WirtschaftsWoche: Herr Browder, was hat Sie Mitte der Neunziger dazu gebracht, in Russland zu investieren?

Bill Browder: Eine wirklich erstaunliche Entdeckung. Im Zuge des Privatisierungsprogramms unter Boris Jelzin verteilte die russische Regierung Gutscheine an die Staatsbürger, insgesamt an etwa 150 Millionen Menschen. Diese Voucher wurden für durchschnittlich 20 Dollar gehandelt. 150 Millionen mal 20 Dollar sind drei Milliarden Dollar. Diese Voucher im Wert von drei Milliarden Dollar waren bei der Volksprivatisierung eintauschbar gegen 30 Prozent der Aktien der russischen Unternehmen. Der Marktwert aller russischen Unternehmen lag also bei zehn Milliarden Dollar – weniger als der Börsenwert eines mittelgroßen US-Ölkonzerns. Ein Land, das 10 Prozent der Ölvorräte, 24 Prozent der Erdgasressourcen und 10 Prozent der Aluminiumvorkommen weltweit und viele, viele weitere Ressourcen besaß, war mit zehn Milliarden Dollar bewertet!

Zur Person

Sie investierten für Salomon Brothers und gründeten dann Hermitage. Ließen sich noch viele andere westliche Investoren auf das Abenteuer ein?
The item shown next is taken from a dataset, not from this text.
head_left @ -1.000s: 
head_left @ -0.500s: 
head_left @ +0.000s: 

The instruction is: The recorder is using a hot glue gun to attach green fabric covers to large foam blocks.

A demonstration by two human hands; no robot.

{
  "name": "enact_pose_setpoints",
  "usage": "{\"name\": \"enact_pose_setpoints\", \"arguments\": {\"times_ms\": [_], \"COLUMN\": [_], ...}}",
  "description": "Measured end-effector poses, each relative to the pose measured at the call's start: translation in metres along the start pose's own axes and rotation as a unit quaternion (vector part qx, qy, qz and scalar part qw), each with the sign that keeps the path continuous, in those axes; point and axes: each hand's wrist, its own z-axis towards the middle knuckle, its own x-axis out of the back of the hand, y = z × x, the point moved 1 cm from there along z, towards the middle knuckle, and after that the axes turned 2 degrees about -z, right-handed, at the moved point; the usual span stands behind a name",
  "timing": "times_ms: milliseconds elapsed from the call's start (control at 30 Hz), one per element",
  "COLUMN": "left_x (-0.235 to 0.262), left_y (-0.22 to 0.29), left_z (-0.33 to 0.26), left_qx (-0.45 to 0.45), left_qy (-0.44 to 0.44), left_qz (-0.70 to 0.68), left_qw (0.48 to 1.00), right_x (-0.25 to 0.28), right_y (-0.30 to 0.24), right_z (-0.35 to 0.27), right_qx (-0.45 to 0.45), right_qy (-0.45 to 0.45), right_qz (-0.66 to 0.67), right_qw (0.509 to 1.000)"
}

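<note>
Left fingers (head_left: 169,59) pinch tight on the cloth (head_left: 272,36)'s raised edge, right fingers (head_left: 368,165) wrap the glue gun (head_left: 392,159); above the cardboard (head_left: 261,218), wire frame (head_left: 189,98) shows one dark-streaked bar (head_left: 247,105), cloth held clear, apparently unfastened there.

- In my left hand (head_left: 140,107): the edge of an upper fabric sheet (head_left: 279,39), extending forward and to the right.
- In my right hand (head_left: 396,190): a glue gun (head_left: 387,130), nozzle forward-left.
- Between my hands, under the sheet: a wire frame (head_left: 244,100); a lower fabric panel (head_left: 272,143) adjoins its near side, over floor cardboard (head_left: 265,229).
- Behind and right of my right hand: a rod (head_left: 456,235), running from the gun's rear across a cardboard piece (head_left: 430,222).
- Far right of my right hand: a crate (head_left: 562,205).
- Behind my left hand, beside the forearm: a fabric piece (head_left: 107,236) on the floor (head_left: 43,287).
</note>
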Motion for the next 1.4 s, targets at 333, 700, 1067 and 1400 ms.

Ich gebe Ihnen ein Beispiel. Moskau gab bekannt: „Wir versteigern 6,2 Prozent an Lukoil.“ Aber das war alles. Was Lukoil war, sagten sie nicht. Auch den Preis, den man für die Aktien bezahlen würde, erfuhr man nicht. Der Preis war abhängig von der Anzahl der Teilnehmer an der Auktion. Deshalb machten nur sehr wenige westliche Investoren mit, denn welcher vernünftige Mensch würde Aktien kaufen, ohne zu wissen, was sie kosten? Aber sobald die Aktien an der Börse auftauchten, schossen die Kurse um 100 Prozent – manchmal auch um 200 oder 300 Prozent – in die Höhe.

Sie glaubten daran, dass sich Russland entwickeln werde.

Ich dachte, Russland könnte ein normales Land werden, mit ähnlichen Bewertungen wie im Westen. Als ich das Land verließ, war ich mit einem verwalteten Vermögen von rund 4,5 Milliarden Dollar Russlands größter Fondsmanager. Und ich dachte, wenn sich der Markt normalisiert, könnte ich es auf 50 Milliarden Dollar bringen. Ich stellte mir einen Markt vor, in dem die Unternehmen wie bei uns ihre Ergebnisse präsentieren und Manager ihre Wachstumspläne vorstellen. Das Eigentum würde sicher sein. Russland war riskant, aber ich hätte nie gedacht, dass die Dinge so schrecklich entgleisen können.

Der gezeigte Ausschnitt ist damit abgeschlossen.